Tuesday, April 12, 2011

Do recessions begin with layoffs?

According to Robert Hall (Restat, 2005), Employment Efficiency and Sticky Wages: Evidence from Flows in the Labor Market:

... recessions do not begin with a burst of layoffs. Unemployment rises because jobs are hard to find, not because an unusual number of people are thrown into unemployment.

What does the data say? From FRED, the monthly total layoffs and discharges show that the current recession did not begin with layoffs:


This assumes among other things that the NBER dating committee correctly pinpointed the date of the recession. Could this also be a result of seasonal adjustment? The following is unadjusted totals:


And unadjusted rates:



The plots show that layoffs occur regularly with clear cycles. Layoffs can be higher or lower in or out of recessions.

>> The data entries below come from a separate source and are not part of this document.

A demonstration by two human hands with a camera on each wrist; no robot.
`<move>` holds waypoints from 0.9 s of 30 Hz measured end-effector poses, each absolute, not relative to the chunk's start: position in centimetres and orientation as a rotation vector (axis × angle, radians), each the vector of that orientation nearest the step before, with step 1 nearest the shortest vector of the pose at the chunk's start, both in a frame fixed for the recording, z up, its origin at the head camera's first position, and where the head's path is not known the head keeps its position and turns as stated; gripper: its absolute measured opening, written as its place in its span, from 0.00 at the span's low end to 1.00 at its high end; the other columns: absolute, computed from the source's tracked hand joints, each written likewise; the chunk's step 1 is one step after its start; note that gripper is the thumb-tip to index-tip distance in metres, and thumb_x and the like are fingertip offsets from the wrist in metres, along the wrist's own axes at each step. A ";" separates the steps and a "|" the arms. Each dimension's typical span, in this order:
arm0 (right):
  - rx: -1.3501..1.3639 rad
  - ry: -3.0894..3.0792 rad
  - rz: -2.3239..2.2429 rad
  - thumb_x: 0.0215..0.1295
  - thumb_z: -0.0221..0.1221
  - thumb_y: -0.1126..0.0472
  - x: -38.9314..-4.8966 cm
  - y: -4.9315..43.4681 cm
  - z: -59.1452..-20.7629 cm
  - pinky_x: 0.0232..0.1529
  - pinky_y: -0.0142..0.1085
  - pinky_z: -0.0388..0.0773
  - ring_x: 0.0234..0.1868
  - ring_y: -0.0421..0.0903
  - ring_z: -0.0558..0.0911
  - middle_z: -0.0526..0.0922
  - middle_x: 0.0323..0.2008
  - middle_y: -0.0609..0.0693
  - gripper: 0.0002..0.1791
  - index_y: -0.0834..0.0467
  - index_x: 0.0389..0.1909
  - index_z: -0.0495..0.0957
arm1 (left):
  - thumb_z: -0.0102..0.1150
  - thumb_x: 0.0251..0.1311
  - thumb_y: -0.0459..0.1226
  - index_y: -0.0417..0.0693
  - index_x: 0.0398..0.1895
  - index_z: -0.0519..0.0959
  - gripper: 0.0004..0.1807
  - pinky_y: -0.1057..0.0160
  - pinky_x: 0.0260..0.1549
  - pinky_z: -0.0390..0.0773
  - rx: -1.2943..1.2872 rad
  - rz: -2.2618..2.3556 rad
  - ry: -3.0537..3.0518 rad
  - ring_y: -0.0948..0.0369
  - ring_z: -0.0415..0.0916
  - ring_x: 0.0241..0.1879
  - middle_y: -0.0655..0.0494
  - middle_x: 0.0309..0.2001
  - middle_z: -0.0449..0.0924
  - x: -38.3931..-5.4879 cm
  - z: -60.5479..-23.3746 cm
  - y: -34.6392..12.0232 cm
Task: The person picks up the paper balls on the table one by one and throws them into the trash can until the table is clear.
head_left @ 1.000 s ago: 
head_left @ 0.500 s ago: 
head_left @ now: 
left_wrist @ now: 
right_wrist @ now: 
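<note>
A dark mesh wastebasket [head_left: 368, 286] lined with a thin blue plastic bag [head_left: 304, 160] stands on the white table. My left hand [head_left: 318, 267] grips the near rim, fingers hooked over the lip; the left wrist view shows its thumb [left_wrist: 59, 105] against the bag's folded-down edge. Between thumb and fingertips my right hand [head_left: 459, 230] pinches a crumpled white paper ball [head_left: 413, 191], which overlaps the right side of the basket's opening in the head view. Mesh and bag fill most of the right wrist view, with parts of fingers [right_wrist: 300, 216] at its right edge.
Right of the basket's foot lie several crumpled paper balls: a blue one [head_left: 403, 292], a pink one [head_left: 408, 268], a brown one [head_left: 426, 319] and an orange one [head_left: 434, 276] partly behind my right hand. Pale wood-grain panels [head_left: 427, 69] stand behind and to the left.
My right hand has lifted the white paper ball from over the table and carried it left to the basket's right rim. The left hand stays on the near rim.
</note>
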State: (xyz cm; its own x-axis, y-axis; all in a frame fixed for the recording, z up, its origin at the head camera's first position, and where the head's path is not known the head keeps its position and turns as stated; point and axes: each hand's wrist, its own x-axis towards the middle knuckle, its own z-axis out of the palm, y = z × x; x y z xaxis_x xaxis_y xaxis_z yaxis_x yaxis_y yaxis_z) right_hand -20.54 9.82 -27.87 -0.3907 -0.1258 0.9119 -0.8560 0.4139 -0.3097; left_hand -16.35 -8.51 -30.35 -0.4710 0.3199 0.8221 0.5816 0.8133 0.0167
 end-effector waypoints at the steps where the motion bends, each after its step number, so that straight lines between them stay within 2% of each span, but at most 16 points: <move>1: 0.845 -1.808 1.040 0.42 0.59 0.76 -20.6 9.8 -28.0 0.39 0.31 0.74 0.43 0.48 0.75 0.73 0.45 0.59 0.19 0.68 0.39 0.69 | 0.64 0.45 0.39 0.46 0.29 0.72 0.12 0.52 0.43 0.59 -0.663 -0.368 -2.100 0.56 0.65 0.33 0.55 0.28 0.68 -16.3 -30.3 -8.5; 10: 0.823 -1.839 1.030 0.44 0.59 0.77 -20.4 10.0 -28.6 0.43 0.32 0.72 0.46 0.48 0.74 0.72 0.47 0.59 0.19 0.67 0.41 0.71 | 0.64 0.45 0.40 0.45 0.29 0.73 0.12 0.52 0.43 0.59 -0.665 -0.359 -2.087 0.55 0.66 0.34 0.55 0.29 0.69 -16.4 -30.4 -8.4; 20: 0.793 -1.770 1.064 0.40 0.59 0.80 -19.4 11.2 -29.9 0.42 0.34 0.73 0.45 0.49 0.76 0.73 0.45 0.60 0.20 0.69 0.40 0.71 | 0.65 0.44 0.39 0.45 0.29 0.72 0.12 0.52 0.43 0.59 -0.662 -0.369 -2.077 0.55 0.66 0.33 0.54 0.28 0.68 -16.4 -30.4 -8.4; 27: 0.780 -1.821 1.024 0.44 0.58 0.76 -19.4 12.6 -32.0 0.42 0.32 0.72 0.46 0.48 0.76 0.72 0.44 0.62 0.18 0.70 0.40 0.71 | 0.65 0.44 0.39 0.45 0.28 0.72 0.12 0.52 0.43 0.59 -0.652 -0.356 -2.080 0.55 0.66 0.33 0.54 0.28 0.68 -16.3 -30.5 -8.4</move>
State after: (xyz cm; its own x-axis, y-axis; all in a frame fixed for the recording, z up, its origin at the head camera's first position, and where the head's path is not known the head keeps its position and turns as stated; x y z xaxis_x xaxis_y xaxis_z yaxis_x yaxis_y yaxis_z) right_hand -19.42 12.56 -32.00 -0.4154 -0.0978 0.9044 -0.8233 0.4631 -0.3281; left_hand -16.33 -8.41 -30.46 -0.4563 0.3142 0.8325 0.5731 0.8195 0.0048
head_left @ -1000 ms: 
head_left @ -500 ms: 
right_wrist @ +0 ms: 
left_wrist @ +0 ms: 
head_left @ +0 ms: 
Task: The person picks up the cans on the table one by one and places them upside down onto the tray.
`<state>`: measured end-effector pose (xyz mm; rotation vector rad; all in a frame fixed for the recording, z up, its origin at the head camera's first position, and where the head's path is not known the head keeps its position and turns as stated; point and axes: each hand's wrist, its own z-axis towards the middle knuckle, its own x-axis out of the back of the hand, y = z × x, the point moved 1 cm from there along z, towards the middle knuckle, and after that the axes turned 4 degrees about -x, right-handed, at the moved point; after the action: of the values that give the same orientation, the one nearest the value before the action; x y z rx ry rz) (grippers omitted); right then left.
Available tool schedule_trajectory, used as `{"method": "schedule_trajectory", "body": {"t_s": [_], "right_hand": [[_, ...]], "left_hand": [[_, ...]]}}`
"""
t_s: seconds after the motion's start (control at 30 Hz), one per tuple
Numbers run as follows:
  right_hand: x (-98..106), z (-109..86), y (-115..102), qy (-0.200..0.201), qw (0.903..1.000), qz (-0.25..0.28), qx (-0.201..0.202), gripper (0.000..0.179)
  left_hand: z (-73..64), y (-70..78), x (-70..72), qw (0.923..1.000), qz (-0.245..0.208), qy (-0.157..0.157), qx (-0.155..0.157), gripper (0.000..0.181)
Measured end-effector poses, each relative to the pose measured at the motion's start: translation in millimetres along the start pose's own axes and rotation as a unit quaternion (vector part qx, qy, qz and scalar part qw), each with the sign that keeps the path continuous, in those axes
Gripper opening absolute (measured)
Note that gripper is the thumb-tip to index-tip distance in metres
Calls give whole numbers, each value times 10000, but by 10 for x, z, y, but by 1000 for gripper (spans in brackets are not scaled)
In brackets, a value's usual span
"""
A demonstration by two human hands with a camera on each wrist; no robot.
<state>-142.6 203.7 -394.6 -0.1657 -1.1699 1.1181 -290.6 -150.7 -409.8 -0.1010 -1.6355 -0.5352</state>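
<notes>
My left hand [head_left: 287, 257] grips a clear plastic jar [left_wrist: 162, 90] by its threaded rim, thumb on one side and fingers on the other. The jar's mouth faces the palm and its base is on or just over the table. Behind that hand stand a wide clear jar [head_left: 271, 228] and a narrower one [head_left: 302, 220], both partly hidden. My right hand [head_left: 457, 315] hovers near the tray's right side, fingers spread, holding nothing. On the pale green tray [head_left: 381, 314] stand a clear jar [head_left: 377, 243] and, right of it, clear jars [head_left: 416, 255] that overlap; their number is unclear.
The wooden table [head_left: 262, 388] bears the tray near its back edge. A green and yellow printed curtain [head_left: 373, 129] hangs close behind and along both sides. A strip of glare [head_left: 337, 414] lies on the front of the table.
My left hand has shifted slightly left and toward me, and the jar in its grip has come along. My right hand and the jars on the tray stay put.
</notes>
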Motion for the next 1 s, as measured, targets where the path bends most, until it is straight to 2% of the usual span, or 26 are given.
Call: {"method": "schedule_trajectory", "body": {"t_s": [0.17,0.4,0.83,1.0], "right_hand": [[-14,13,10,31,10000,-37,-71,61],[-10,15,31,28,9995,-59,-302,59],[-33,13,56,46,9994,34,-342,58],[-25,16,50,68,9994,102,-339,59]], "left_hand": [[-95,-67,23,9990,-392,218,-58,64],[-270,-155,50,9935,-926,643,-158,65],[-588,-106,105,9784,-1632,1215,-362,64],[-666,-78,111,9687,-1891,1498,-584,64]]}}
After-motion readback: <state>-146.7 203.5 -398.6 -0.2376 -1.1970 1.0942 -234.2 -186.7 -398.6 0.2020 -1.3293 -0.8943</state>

Unconvinced is Shigeru Fujita. The following is Figure 4 of his paper, and one would expect that in order to say that Hall is incorrect, the job loss rate should show a spike just prior to the beginning of the recession and furthermore this spike should be higher than all the job loss rates prior to the recession (from the trough of the previous recession).


Perhaps this is too much to ask of the data, and as much as I hate to admit it, perhaps Hall is right. I began this post thinking I could prove him wrong.